El núcleo de la crítica radica en cómo ciertos sectores mediáticos han intentado presentar a De Llano como una leyenda destruida, cuando en realidad se trata de un hombre que utilizó su posición de poder para vulnerar a menores de edad. Este tipo de discursos, según la opinión vertida, funcionan como una estrategia de defensa que busca evadir la responsabilidad ética y legal, minimizando el impacto traumático de las víctimas involucradas.
La discusión trasciende el caso particular y se inserta en una exigencia social más amplia por no normalizar conductas depredadoras en espacios de poder. Expertos en derechos humanos señalan que la cultura del espectáculo en el país ha solido proteger a figuras prominentes bajo el argumento de su trayectoria, ignorando las voces de quienes han alzado la denuncia sobre hechos que marcaron sus vidas de manera indeleble.

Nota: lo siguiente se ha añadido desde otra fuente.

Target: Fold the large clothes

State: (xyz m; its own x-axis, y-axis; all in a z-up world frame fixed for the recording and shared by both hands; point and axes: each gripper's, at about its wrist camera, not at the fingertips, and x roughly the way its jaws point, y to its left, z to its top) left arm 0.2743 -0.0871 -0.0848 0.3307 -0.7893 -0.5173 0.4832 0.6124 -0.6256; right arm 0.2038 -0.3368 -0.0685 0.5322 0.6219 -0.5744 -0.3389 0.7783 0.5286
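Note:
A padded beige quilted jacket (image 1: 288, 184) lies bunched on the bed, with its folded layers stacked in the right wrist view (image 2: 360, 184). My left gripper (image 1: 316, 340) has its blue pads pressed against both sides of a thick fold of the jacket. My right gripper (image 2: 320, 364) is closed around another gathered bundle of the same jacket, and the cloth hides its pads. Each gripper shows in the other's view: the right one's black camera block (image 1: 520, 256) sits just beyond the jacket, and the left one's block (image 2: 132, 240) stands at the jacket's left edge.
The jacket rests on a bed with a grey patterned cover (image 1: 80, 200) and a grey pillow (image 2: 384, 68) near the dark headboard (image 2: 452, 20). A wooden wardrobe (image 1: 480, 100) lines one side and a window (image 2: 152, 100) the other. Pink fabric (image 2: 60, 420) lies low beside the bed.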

Ante este escenario, diversas organizaciones civiles han propuesto fortalecer los mecanismos de prevención de abuso en entornos laborales y artísticos, instando a las instituciones culturales a mantener una postura de cero tolerancia. La exigencia es clara: la reputación profesional de una persona no debe ser nunca un escudo para eludir las consecuencias de actos que atentan contra la integridad física y emocional de los menores.